The goal of this script is to take production Cisco IOS/IOSXE configurations and have them deployed in a CML lab as CSR1000vs using Terraform. This repo could also be used for the early stages of a CI/CD pipeline or quickly throwing together educational material.
prod_to_cml attempts to solve these shortcomings I've found with labbing production network configurations:
- Interface IDs rarely ever match (Virtual appliances use different interface schemes completely)
- Virtual appliances only support a max of 26 interfaces. Meaning you could have devices in your topology that simply have too many interfaces to be properly emulated
- We generally spend too much time setting up a lab to recreate a problem, instead of actually solving a problem
At a high level the script does the following to address this:
- Takes an input directory of network configurations
- With the help of CiscoConfParse, Parses through the configs to find all layer 3 interfaces, no matter the identifier or quantity (FastEthernet, GigabitEthernet, etc)
- Finds common subnets within all configs and assigns them to a unique vlan ID
- Assigns another unique vlan ID to all other layer 3 interfaces without any peers on their lan segment
- Converts and replaces all found layer 3 interfaces with GigabitEthernet1.X, where X is the unique vlan ID
- Creates a auto.tfvars.json and main.tf file that use Cisco DevNet's CML provider to generate a deployable lab
running python prod_to_cml.py
presents a cli tool using the Click library. the only command currently is create_configs
>python .\prod_to_cml.py create_configs --help
Usage: prod_to_cml.py create_configs [OPTIONS]
Takes your passed in directory of configurations with various interfaces,
maps them all to individual GigabitEthernet1.X subinterfaces. Provides a
quick way to deploy these configurations to a CML lab through terraform
Options:
--source_path TEXT MANDATORY: path to your configuration directory
you want to convert [required]
--output_path TEXT MANDATORY: Provide the destination directory
for the configs, interface mapping, and tfvars
json file. Cannot equal source_path [required]
--vlan_seed INTEGER OPTIONAL: Which vlan to start incrementing at,
avoid setting too high. Must be greater than 1
[default: 2]
--config_file_ext TEXT OPTIONAL: Tells the script which file extension
your configs will use inside the source_path
directory [default: .config]
--create_tf Build tfvars and terraform base deployment file
--management_interface TEXT Specify which interface to use for
management/external connectivity
--management_subnet TEXT Must be a /24, specify the network you want the
management network to be enabled on [default:
10.0.0.0/24]
--help Show this message and exit.
You can then run the script by passing it a directory of configurations you want to convert, along with an output directory.
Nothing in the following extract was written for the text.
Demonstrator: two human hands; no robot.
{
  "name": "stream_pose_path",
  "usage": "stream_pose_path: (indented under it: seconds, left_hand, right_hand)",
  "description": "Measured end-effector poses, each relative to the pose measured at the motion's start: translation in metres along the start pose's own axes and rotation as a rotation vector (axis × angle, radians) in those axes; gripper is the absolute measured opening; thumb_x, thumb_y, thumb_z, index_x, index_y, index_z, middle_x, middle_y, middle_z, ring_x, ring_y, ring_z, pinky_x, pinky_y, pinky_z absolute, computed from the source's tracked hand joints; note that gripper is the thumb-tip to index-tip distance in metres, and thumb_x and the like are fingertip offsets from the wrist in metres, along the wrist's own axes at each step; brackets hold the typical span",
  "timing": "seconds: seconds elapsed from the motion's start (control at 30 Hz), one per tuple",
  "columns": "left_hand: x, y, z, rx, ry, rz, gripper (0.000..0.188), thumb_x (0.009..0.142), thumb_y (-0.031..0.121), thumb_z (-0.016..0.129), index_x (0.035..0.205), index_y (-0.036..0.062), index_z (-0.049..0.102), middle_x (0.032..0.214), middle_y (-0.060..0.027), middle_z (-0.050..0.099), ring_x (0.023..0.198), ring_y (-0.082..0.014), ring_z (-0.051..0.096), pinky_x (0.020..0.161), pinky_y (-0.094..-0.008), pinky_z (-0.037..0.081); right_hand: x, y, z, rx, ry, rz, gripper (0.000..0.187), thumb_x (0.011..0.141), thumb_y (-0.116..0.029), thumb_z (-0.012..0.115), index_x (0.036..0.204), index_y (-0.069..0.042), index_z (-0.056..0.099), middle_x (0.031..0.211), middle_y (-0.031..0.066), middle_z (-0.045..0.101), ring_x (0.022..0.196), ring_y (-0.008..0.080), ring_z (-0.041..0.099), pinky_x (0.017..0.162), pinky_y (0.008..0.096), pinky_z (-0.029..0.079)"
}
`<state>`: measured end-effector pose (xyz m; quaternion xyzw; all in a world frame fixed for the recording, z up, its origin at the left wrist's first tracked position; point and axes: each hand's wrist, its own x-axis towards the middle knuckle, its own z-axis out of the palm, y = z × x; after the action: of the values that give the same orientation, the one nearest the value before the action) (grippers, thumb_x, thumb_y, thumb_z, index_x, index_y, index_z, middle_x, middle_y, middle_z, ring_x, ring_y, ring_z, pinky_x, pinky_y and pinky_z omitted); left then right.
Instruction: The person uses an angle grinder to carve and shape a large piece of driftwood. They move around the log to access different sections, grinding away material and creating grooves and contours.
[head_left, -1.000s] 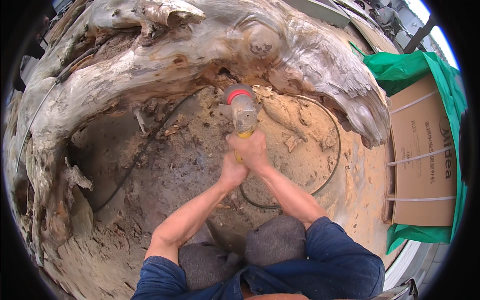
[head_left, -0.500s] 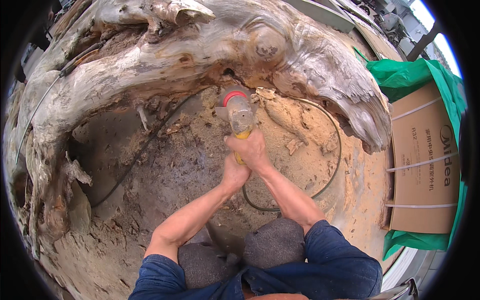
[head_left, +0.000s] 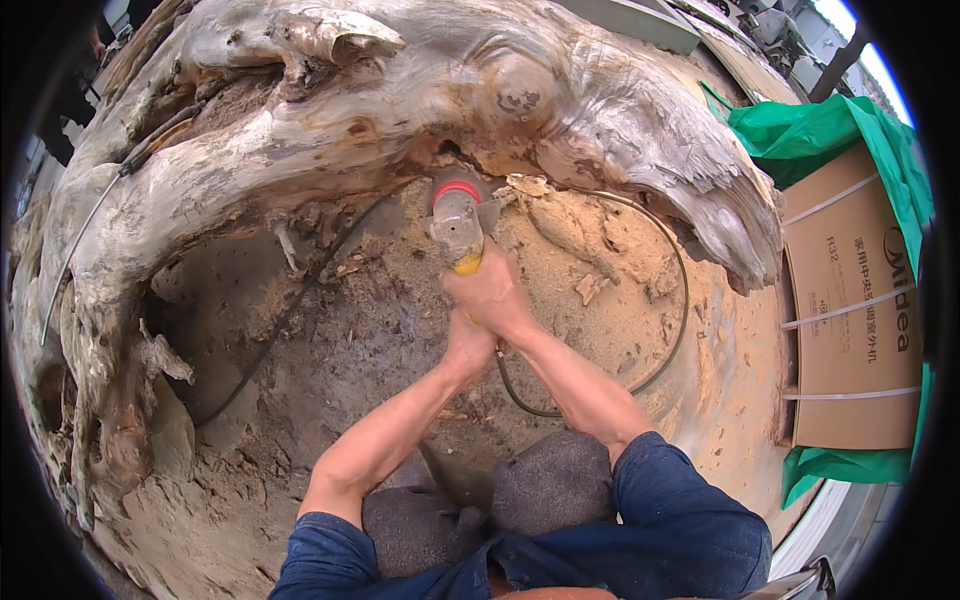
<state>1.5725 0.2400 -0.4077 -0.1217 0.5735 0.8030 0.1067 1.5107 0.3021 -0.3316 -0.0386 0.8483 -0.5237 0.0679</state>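
Observation:
Both my hands are wrapped round an angle grinder (head_left: 458, 225) with a grey, dusty head, a yellow body and a red ring at its front. My right hand (head_left: 490, 290) grips the yellow body just behind the head. Below it, my left hand (head_left: 470, 342) closes round the rear end, whose surface is mostly hidden by the fingers. The grinder's front end is at the hollowed underside of a large weathered tree trunk (head_left: 400, 110), near a dark hole. Whether the disc touches the wood I cannot tell.
A dark cable (head_left: 655, 375) loops over the dusty ground to the right. Wood scraps (head_left: 590, 288) and sawdust lie beside it. At the right stands a cardboard box (head_left: 850, 310) with white straps and a green cover (head_left: 800, 130). Gnarled roots (head_left: 110, 400) rise at the left.
The grinder and both hands have shifted slightly, its head a little to the left and tilted differently. My view has turned slightly too. Both hands keep their grip.

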Motion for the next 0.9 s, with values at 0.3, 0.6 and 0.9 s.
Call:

In this example I also have my configurations stored as .txt files, and I want to start with a vlan seed of 5
> python3 prod_to_cml.py create_configs --source_path example_source/ --output_path example_output --config_file_ext ".txt" --vlan_seed
5
And then inspecting the output directory ./example_output
> tree example_output/
example_output/
├── LAB-hub77.txt <---- Converted device configs
├── LAB-hub78.txt
├── LAB-spoke.txt
├── LAB-transport_router.txt
├── auto.tfvars.json <---- Automatically built terraform vars file for your nodes
├── main.tf <---- Terraform file for automated CML deployment
└── overall_interface_map.json <---- Shows the interfaces converted to subinterfaces in json
We now have everything we need to deploy the lab in CML via terraform. The main.tf accepts four important variables, cml_lab_name, cml_username, cml_password, and cml_url. You can either set these as environmental variables (TF_VAR_*) before applying or manually answer the prompt at runtime. In this example I'll set them at runtime.
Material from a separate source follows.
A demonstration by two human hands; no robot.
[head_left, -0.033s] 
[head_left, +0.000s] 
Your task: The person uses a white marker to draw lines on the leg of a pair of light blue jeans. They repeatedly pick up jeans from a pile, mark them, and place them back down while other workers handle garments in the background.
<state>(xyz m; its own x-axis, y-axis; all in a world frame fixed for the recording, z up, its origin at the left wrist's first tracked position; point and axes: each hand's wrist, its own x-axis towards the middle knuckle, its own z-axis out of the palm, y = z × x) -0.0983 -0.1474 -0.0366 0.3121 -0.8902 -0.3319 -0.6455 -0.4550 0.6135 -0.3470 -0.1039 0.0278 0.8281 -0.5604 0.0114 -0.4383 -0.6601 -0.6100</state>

I'll now going to change directories into the output folder, initiate terraform, apply our terraform plan. This should deploy the complete lab
> cd example_output
> terraform init
--- output omitted ---
> terraform apply -var-file auto.tfvars.json
var.cml_lab_name
Name of the lab we will create in CML
Enter a value: some-lab
var.cml_password
password for your CML Instance
Enter a value: ****
var.cml_url
path to your cml node ex: https://192.168.1.247
Enter a value: https://192.168.1.247
var.cml_username
Username for your CML Instance
Enter a value: jamesduv9
--- output omitted ---
cml2_lifecycle.start_nodes: Creation complete after 2m51s [id=624b8ca8-a874-47be-9eb6-60d6d21d8327]
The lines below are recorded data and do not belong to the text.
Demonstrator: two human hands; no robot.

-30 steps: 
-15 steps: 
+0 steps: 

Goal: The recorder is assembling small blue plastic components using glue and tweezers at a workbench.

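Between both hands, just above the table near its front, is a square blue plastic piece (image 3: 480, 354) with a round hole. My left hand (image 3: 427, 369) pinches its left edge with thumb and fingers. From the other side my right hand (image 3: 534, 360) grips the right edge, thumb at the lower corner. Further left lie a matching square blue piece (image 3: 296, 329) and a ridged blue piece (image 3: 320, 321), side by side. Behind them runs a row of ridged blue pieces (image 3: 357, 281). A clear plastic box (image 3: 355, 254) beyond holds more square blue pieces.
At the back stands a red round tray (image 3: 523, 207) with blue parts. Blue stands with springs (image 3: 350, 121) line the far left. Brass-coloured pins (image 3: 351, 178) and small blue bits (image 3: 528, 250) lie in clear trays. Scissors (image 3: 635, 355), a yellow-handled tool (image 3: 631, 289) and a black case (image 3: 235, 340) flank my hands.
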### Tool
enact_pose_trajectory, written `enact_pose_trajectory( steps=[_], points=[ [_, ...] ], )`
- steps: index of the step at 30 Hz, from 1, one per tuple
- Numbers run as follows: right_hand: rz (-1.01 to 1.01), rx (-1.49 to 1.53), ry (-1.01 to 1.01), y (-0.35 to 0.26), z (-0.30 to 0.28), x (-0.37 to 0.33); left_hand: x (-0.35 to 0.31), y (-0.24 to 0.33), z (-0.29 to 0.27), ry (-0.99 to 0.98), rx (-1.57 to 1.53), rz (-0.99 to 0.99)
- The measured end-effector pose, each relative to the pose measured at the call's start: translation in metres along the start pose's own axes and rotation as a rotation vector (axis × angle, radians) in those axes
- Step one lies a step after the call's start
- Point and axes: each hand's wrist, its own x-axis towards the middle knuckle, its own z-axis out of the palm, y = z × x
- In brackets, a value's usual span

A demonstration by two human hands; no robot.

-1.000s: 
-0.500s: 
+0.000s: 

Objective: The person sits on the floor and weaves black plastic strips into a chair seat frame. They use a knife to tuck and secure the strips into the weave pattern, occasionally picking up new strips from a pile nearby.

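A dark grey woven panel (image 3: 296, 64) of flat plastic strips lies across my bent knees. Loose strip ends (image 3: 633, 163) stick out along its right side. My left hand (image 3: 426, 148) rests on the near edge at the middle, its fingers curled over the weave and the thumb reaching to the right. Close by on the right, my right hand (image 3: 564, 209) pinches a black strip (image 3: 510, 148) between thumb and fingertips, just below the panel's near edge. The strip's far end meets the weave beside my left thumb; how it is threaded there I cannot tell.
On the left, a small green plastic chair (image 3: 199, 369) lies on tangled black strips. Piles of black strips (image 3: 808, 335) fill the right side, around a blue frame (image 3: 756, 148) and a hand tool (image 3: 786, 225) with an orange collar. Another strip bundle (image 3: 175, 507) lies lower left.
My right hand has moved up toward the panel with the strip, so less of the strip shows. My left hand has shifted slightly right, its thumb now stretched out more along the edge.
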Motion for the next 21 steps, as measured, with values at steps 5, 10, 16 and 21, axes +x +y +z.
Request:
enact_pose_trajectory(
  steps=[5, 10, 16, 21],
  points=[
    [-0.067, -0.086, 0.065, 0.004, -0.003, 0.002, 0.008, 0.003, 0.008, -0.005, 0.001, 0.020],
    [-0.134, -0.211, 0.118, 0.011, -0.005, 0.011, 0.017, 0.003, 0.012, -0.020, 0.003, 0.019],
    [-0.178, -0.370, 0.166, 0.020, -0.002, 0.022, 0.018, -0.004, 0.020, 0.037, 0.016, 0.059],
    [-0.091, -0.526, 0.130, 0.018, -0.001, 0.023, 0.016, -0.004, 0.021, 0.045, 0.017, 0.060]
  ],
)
Apply complete! Resources: 11 added, 0 changed, 0 destroyed.
Outputs:
outs = "91058e49-6afb-4d5a-a529-b791e606a23d"
The Terraform deployment can take 5-10 minutes depends on how many nodes you are running, it doesn't complete until all nodes return with status "STARTED". After that you should have a new CML lab with the name you provided, built out with your configs.
- The script removes all aaa commands and credentials and replaces the with admin:admin (username:password)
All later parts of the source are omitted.